RECORDED DATA Block Start

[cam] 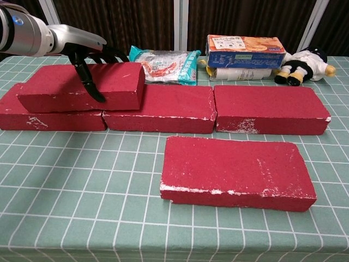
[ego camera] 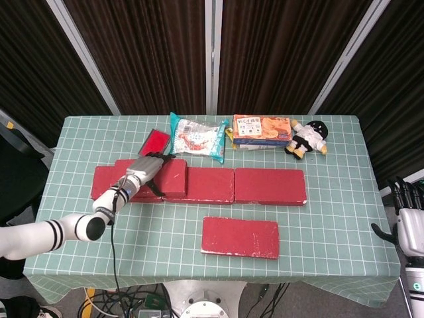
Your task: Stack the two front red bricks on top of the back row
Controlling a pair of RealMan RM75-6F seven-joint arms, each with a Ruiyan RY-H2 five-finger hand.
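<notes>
Three red bricks form the back row [cam: 158,108] [ego camera: 209,183] across the table. On its left end lies another red brick [cam: 82,86] [ego camera: 169,175], overlapping the left and middle bricks. My left hand [cam: 87,57] [ego camera: 142,172] grips this upper brick, thumb down its front face and fingers over the back. A second loose red brick [cam: 237,172] [ego camera: 240,236] lies flat in front, right of centre. My right hand [ego camera: 412,222] hangs off the table's right edge, fingers apart, holding nothing.
Along the back edge sit a snack bag [cam: 166,64], a biscuit box [cam: 245,45] on a white tube, a plush doll [cam: 304,66] and a small red packet [ego camera: 156,140]. The green checked tablecloth [cam: 82,185] covers the table.
</notes>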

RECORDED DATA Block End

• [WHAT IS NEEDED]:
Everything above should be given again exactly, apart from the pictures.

• [RESULT BELOW]:
[cam] 
[ego camera] 
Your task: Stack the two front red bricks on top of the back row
Controlling a pair of RealMan RM75-6F seven-joint arms, each with a Ruiyan RY-H2 five-finger hand.
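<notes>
Three red bricks form the back row [cam: 158,108] [ego camera: 209,183] across the table. On its left end lies another red brick [cam: 82,86] [ego camera: 169,175], overlapping the left and middle bricks. My left hand [cam: 87,57] [ego camera: 142,172] grips this upper brick, thumb down its front face and fingers over the back. A second loose red brick [cam: 237,172] [ego camera: 240,236] lies flat in front, right of centre. My right hand [ego camera: 412,222] hangs off the table's right edge, fingers apart, holding nothing.
Along the back edge sit a snack bag [cam: 166,64], a biscuit box [cam: 245,45] on a white tube, a plush doll [cam: 304,66] and a small red packet [ego camera: 156,140]. The green checked tablecloth [cam: 82,185] covers the table.
</notes>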

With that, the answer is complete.